Editor's choice article

Winner, NASDAQ Award for the Best Paper on Asset Pricing, Western Finance Association, 2018

We develop a theory linking "misallocation," i.e., dispersion in marginal products of capital (MPK), to macroeconomic risk. Dispersion in MPK depends on (i) heterogeneity in firm-level risk and (ii) the magnitude of risk premia. Stock market-based measures imply that risk considerations explain about 25% of MPK dispersion among US firms and rationalize a large persistent component in firm-level MPK, consistent with the micro-level data. Time-varying risk premia lead to countercyclical MPK dispersion alongside procyclical capital reallocation. Risk-based MPK dispersion in part shapes the dynamic behavior of aggregate productivity, namely, its long-run level, volatility and skewness.

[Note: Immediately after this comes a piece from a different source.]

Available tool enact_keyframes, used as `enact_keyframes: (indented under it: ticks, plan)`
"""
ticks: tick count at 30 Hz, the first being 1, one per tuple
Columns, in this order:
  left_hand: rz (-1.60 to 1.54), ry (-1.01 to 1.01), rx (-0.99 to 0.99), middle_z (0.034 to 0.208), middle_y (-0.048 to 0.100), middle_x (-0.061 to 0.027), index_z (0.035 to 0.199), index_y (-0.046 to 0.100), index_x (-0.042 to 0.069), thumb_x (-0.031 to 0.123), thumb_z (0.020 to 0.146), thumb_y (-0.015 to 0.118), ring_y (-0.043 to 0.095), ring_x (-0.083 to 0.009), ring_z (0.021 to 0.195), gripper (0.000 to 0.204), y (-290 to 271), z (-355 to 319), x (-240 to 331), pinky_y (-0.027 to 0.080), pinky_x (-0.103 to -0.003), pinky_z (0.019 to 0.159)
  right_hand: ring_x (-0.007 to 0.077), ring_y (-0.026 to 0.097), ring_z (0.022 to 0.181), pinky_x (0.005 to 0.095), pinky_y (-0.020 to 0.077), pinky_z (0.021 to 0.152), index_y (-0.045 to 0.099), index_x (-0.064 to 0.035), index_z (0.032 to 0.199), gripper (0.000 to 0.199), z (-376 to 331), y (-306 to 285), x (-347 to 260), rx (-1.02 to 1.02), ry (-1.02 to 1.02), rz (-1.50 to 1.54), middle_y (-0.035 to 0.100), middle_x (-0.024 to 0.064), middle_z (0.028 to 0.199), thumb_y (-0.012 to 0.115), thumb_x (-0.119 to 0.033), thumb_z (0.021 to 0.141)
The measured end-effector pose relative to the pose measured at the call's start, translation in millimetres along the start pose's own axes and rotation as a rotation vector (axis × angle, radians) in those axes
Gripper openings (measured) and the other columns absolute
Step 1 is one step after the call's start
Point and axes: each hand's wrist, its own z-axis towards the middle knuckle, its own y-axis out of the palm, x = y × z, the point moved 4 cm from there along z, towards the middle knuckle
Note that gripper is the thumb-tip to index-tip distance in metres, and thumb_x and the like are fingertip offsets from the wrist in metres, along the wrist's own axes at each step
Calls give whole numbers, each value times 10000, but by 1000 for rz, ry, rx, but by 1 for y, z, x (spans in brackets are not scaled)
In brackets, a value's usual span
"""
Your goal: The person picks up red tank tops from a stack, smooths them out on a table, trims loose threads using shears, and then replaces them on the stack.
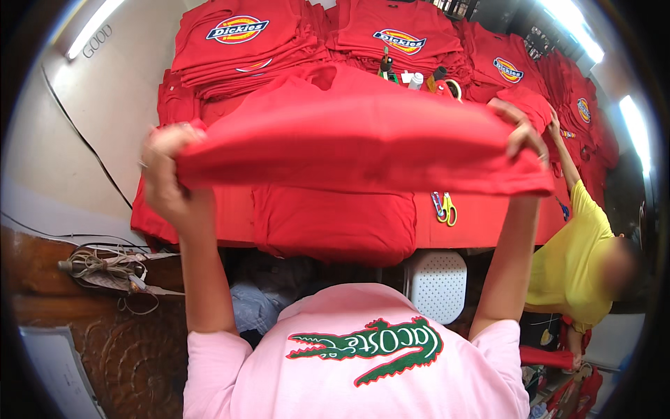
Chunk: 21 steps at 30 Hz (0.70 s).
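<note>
Over the bench: a red shirt (363,140) was held up, stretched flat between both hands.
Left hand (164,164): closed on the shirt's left edge.
Right hand (525,133): closed on its right edge.
Progress: shirt looked not yet folded; folded stacks (244,42) waited behind.
Nearby: scissors (444,207) on bench (481,223); a person in yellow (572,258) alongside.

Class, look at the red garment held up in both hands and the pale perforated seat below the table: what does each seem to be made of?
Red garment: seemingly soft knit cloth, matte; it sags and creases between left hand and right hand. Perforated seat: probably moulded plastic, smooth and pale, with regular rows of small holes.
</note>
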Motion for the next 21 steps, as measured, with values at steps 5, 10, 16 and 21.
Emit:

The Aggregate Implications of Mergers and Acquisitions Review of Economic Studies, 88 (2021), 1796-1830. [Paper] [Appendix]

This article develops a search and matching model of mergers and acquisitions (M&A) and uses it to evaluate the implications of merger activity for aggregate economic outcomes. The theory is consistent with a rich set of facts on US M&A, including sorting among merging firms, a substantial merger premium and serial acquisition. It provides a sharp link between these facts and the nature of merger gains. At the micro-level, both complementarities between merging firms and productivity improvements of target firms are important in generating gains. At the macro-level, the model suggests a significant beneficial impact of M&A on aggregate outcomes - the contribution to steady state output is 14% and 4% for consumption - which occurs through the reallocation of resources across firms and equilibrium effects on firm selection and new entrepreneurship. Nevertheless, the economy is not efficient, suggesting a scope for policy improvements - a simple flat tax on M&A can raise steady state consumption as much as 2% relative to the laissez-faire equilibrium. In short, the boundaries of the firm can matter for macroeconomic outcomes.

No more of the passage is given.